# Rabbitry Name



## Karlie (Dec 5, 2009)

Hi everyone, I am getting ready to send my ARBA rabbitry registration in and I think I should get a new rabbitry name. The reason is, Sunnie Bunnie Rabbitry has the same initials "SBR" as I do. (Show Bunny Rabbitry). 

I am still unsure of my breed choice. I know the English Spots will be around here for a while, wether I am going to maijor in them or not I'm not sure. I am intrested in getting New Zealands, Thriantas, Jersey Woolies, Netherland Dwarfs or some sort of lop. I would rather my name not be based on breed though, as you never know when this may change.

I could really use everyones help in coming up with some rabbitry names, so toss out all of your random, cute, neat, unique or funny names at me please!


Thanks,

Karlie


----------



## BlueGiants (Dec 5, 2009)

What names are you considering? I'm guessing you use the "SBR" in your tattoos?


----------



## Karlie (Dec 6, 2009)

Umm, I'm thinking something along the lines of "Lake Side Rabbitry" Since my rabbitry is next to a two acre lake. Or possibly Persimmion Tree Rabbtiry, since there is a persimmon tree behind it. I like the idea of something to do with nature, the stars etc but I'm really up for anything.
Yes, I hadn't checked to see if there was a name really similer to mine and when I was looking a few days ago decided it was best to change it.

Thanks.


----------



## irishbunny (Dec 6, 2009)

How about Lake View Rabbitry?
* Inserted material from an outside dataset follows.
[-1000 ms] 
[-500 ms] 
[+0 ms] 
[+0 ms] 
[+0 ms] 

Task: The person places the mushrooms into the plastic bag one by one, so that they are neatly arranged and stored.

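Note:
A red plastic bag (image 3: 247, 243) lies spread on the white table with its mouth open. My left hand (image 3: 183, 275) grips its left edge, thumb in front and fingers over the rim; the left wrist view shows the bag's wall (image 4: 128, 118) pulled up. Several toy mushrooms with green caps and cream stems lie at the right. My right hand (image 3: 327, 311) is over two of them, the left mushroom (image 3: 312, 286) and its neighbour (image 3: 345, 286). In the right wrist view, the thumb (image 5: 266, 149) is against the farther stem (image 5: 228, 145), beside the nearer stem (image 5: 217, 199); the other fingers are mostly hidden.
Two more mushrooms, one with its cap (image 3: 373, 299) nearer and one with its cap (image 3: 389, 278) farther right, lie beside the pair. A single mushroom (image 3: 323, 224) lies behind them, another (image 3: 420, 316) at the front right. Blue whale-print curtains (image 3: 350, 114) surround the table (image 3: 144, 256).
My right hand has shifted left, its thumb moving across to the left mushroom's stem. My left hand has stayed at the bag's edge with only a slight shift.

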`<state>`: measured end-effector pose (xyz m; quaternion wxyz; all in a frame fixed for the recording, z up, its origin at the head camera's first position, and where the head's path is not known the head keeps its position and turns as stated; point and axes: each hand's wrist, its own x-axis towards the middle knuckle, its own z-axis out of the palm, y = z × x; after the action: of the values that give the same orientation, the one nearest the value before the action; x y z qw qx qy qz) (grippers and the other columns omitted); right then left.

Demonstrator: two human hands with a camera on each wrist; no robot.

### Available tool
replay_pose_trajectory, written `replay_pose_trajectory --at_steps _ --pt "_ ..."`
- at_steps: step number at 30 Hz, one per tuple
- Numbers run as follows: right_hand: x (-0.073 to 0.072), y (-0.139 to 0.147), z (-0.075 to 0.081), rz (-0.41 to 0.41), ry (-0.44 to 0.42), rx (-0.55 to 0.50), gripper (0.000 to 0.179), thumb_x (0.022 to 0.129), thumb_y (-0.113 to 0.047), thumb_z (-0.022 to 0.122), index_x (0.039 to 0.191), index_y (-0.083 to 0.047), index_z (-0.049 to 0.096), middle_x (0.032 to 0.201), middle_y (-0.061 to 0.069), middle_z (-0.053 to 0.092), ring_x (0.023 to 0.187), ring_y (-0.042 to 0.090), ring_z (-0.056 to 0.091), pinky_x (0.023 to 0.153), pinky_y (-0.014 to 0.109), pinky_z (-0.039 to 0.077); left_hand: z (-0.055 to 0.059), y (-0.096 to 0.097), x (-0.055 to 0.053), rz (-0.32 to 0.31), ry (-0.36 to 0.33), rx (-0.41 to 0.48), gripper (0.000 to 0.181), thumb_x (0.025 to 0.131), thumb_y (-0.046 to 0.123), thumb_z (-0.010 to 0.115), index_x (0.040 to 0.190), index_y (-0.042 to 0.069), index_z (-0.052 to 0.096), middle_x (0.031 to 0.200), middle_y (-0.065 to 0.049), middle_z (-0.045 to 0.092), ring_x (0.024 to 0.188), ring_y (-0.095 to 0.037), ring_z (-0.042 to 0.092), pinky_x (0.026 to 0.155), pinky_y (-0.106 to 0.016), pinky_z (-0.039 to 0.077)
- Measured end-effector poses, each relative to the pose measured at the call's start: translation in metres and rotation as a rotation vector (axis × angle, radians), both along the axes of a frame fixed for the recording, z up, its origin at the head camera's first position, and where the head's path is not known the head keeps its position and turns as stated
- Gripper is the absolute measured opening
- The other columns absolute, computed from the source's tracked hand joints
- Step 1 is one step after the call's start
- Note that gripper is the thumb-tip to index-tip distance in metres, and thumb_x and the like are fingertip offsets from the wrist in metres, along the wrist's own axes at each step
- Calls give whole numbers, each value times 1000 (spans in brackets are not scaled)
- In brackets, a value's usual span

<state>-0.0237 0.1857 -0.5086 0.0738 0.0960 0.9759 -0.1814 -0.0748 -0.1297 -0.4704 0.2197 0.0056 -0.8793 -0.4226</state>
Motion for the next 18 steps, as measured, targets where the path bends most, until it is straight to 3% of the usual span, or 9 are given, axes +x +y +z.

That would be my rabbitry name if I had a proper rabbitry (I will in the future, but maybe not till I have my own place) because I live near a lake as well 

Or since you like things to do with the stars, Shining Star Rabbitry? Brightest Star Rabbitry? I'll try think of more


----------



## Karlie (Dec 6, 2009)

Thanks irishbunny! I like the Shining Star Rabbitry & Lake View alot.
Good luck with your rabbitry! If you ever need anything let me know!

Also, good luck with your baby bunnies. They're really cute!


----------



## irishbunny (Dec 6, 2009)

*Karlie wrote: *


> Thanks irishbunny! I like the Shining Star Rabbitry & Lake View alot.
> Good luck with your rabbitry! If you ever need anything let me know!
> 
> Also, good luck with your baby bunnies. They're really cute!


Thanks  and your welcome!


----------



## mistyjr (Dec 7, 2009)

I also need to pick out a good Rabbitry name..


----------



## funnybunnymummy (Dec 7, 2009)

I vote for Persimmon Tree Rabbitry as it's more unique sounding (to me, anyway) than Shining Star or Lake Side.

JMVHO

Rue


----------



## Karlie (Dec 8, 2009)

thanks! Persimmon Tree Rabbitry sounds cool, but I'll still look around for a few more.


----------



## pOker (Dec 9, 2009)

dont mind me being all random here, but i like Persimmon Tree Rabbitry because if you tattoo the rabbits with PTR it would be like Peter, as in Peter rabbit..thats just my crazy little thought  lol


----------



## OakRidgeRabbits (Dec 9, 2009)

What about Persimmion Lake Rabbitry? Or just Persimmion Rabbitry?

I think Persimmion's would be a really cool prefix!


----------